The talks are up against the 1 August deadline, but earlier deadlines have slipped as discussions were prolonged.

The decision to hold rates unchanged will be "uncontroversial" among members of the bank's rate-setting council, said analysts at UniCredit's Investment Institute.

"In light of recent events, the risk of an adverse tariff scenario has increased since the June ECB meeting. The 30% tariff on EU goods threatened by the US is much higher than generally expected," the UniCredit analysts wrote.

"However, the response of financial markets to US President Donald Trump's letter to the EU has been muted, and this seems to reflect expectations that the landing point for tariffs on EU goods will be materially below 30%.

With signs of economic activity holding up reasonably well, "the ECB can afford to wait and see what the outcome of trade negotiations will be."

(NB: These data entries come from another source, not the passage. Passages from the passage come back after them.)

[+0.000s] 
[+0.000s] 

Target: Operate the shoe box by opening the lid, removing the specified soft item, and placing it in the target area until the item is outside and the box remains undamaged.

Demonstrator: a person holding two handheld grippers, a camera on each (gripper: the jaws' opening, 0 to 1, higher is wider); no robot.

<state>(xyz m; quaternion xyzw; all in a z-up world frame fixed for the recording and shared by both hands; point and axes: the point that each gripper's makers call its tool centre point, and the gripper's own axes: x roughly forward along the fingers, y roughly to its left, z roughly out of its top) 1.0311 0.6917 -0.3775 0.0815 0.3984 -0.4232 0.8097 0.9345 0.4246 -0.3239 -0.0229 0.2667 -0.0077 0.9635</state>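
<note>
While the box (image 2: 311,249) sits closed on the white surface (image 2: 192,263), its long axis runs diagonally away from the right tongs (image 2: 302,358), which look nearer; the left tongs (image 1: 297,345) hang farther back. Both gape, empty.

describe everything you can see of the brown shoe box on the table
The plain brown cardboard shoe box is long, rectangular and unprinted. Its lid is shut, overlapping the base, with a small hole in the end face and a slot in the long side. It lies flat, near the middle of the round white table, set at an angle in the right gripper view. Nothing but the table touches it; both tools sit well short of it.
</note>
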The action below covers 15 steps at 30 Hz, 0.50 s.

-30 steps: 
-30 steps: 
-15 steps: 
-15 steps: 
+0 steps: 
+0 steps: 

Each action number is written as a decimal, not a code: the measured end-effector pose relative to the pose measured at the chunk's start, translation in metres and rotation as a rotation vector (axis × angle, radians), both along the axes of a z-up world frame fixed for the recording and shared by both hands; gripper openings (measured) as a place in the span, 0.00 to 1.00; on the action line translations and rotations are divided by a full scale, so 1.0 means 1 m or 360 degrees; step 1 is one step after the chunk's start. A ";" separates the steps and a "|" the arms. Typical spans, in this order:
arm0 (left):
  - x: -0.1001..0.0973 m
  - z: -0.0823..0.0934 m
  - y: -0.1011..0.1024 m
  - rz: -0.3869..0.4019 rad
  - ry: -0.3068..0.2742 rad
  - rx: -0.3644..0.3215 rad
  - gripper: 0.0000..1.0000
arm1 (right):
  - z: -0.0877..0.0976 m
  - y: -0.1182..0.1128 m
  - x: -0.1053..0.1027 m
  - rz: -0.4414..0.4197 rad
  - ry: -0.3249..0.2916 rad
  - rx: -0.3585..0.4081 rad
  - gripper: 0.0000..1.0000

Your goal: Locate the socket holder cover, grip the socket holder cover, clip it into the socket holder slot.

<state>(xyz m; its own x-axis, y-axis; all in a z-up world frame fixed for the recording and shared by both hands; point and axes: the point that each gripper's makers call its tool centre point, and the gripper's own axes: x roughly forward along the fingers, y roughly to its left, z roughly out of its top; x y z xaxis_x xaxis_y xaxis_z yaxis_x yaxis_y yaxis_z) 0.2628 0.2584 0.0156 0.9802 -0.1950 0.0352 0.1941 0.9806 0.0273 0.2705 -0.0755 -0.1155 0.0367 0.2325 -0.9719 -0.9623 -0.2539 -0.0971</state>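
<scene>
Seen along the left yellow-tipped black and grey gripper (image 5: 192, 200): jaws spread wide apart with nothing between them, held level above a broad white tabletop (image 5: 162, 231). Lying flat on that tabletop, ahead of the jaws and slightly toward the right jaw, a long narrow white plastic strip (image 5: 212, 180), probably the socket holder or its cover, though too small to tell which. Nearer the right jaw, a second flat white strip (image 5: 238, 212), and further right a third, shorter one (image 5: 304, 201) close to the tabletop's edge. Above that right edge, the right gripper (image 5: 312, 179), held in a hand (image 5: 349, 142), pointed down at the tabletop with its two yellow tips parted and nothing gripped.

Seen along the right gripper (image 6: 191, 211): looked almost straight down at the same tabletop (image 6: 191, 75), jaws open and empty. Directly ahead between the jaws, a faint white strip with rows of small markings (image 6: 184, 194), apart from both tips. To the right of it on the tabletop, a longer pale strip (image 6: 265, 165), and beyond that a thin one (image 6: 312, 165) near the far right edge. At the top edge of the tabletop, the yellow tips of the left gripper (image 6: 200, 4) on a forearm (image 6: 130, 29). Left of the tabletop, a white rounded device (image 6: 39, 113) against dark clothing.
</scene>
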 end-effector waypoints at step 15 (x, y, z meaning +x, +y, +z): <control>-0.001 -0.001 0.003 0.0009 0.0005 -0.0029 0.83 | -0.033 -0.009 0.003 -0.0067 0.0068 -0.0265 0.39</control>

The ECB's rate cuts have helped support economic activity by lowering the cost of credit for consumers and businesses to purchase goods. Higher rates have the opposite effect and are used to cool off inflation by reducing demand for goods.

Growth in the eurozone was relatively strong at 0.6% in the first quarter - though that was partly due to rushed shipments of goods trying to beat the tariffs. Inflation has fallen from double digits in late 2022 to 2% in June, in line with the ECB's target. A stronger euro, which lowers the price of imports, and softer global prices for oil have helped keep inflation moderate.

The stronger euro, up 13% this year at $1.17, has attracted attention as a potential damper on growth, and ECB Vice President Luis de Guindos said any rapid moves over $1.20 could be "much more complicated." But the ECB typically does not target the exchange rate, and the euro's rise is considered to be less the result of Europe's strength and more the result of a weaker dollar weighed down by investor uncertainty about the future path of inflation, growth and government debt in the US.